[Exercise directions] Restrict the output to the lines below starting at the one that contains "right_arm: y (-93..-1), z" and ending at the one that contains "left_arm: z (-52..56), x", and restate them word for word, both ends included.

Collected data:

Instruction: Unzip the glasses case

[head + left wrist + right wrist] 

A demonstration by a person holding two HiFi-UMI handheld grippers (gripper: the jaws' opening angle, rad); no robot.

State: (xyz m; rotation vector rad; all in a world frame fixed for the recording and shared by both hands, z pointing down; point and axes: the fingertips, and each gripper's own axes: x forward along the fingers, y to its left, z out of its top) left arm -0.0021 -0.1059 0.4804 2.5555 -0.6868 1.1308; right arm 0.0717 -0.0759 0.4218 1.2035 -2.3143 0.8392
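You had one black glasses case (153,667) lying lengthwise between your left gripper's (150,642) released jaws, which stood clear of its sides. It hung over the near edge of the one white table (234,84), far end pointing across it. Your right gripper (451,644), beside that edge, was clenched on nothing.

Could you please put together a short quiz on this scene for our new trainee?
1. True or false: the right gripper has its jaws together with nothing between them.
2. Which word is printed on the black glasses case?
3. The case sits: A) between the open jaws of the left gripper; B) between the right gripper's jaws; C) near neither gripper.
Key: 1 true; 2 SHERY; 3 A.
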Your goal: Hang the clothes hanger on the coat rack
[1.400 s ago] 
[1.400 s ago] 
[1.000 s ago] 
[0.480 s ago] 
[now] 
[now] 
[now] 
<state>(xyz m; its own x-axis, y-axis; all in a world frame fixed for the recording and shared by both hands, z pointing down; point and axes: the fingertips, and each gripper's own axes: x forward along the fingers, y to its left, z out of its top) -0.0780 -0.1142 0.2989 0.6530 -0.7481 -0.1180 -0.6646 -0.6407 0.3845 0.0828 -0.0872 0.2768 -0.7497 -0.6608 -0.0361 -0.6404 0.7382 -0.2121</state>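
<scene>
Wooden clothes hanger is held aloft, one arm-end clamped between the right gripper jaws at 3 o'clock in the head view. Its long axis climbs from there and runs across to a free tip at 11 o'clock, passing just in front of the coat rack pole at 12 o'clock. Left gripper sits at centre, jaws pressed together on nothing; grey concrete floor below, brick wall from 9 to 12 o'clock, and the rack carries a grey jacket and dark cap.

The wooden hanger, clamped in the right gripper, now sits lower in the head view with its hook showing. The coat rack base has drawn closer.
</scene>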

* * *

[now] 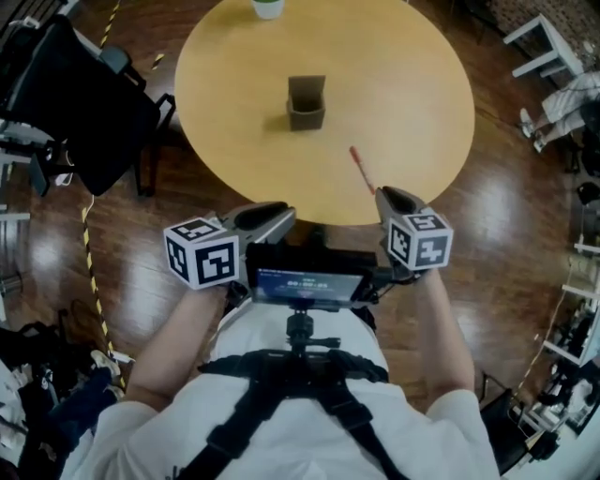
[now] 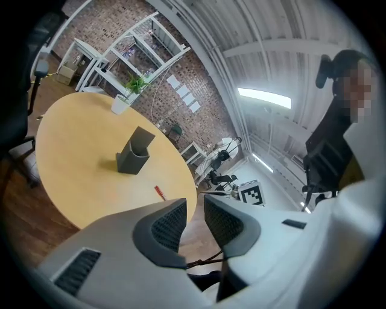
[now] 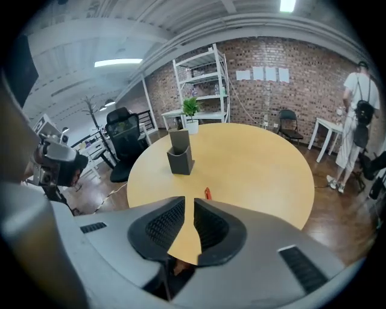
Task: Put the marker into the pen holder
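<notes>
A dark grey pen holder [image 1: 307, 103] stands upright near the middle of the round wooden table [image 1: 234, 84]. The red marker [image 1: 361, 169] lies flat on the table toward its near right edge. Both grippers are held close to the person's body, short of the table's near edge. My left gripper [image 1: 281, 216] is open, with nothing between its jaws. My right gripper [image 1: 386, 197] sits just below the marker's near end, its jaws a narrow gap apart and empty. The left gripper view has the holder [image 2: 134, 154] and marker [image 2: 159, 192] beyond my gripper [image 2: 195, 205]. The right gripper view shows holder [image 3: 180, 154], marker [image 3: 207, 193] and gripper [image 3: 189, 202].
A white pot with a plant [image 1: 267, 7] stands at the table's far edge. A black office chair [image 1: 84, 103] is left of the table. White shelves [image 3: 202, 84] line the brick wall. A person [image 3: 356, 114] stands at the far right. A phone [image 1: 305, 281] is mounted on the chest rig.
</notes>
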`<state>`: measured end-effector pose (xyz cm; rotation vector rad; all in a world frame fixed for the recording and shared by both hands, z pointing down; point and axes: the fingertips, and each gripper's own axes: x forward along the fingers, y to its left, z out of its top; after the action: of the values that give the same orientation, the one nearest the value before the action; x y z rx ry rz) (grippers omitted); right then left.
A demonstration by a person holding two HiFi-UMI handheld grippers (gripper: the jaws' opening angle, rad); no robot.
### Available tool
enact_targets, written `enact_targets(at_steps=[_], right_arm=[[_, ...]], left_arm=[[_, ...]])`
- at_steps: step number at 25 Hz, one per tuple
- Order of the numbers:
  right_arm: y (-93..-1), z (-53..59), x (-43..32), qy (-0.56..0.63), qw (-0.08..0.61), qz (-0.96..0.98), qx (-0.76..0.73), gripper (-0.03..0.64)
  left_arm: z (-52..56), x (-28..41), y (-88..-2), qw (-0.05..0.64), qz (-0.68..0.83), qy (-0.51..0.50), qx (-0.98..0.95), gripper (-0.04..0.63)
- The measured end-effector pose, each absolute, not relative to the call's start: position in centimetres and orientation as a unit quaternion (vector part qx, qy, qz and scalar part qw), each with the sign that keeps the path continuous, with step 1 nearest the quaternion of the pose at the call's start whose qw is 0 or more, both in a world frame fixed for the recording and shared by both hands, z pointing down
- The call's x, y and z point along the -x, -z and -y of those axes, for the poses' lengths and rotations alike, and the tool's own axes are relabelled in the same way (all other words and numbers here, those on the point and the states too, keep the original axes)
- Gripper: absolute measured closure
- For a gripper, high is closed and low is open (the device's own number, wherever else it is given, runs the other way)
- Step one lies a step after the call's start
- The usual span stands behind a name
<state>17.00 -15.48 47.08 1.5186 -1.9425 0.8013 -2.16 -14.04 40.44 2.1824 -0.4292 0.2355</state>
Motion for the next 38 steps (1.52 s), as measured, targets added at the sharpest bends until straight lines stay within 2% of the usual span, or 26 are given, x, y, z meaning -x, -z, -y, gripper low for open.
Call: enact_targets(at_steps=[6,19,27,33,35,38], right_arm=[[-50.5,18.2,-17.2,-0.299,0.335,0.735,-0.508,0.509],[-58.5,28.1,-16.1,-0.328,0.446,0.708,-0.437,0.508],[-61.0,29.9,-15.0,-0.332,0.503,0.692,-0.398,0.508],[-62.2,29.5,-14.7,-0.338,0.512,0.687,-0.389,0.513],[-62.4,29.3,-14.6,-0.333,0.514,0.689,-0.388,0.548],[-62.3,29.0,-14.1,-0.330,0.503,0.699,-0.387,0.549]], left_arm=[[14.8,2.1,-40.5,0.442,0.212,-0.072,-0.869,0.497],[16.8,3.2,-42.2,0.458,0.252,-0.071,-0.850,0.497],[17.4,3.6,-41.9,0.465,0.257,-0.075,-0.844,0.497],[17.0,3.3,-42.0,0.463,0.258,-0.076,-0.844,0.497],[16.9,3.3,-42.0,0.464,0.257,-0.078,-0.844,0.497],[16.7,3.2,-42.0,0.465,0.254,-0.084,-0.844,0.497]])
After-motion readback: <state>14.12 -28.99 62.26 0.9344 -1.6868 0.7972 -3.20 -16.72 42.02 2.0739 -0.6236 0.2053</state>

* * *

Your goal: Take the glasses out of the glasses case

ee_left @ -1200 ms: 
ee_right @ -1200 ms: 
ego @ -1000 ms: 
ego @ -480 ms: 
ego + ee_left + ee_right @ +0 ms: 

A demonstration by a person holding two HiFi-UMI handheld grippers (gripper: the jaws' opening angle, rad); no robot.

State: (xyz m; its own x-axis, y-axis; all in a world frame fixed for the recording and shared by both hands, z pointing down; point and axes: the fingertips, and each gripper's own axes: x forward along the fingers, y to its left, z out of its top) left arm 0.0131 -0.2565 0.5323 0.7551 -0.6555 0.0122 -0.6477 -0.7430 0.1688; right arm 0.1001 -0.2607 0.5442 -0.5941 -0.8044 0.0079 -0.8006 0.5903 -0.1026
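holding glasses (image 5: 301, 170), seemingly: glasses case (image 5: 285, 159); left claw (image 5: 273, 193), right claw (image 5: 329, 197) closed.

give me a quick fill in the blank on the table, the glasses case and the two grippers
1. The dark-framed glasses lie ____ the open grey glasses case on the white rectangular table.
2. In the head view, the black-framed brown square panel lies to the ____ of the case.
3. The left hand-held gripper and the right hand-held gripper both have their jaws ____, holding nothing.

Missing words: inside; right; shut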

[Result of the task]
  right_arm: y (-93..-1), z (-53..59), x (-43..32), qy (-0.56..0.63), qw (-0.08..0.61), qz (-0.96..0.98), qx (-0.76..0.73), gripper (-0.03..0.64)
  left_arm: z (-52..56), x (-28..41), y (-88..-2), qw (-0.05..0.64), qz (-0.68..0.83), qy (-0.51..0.50), qx (-0.98..0.95), gripper (-0.04..0.63)

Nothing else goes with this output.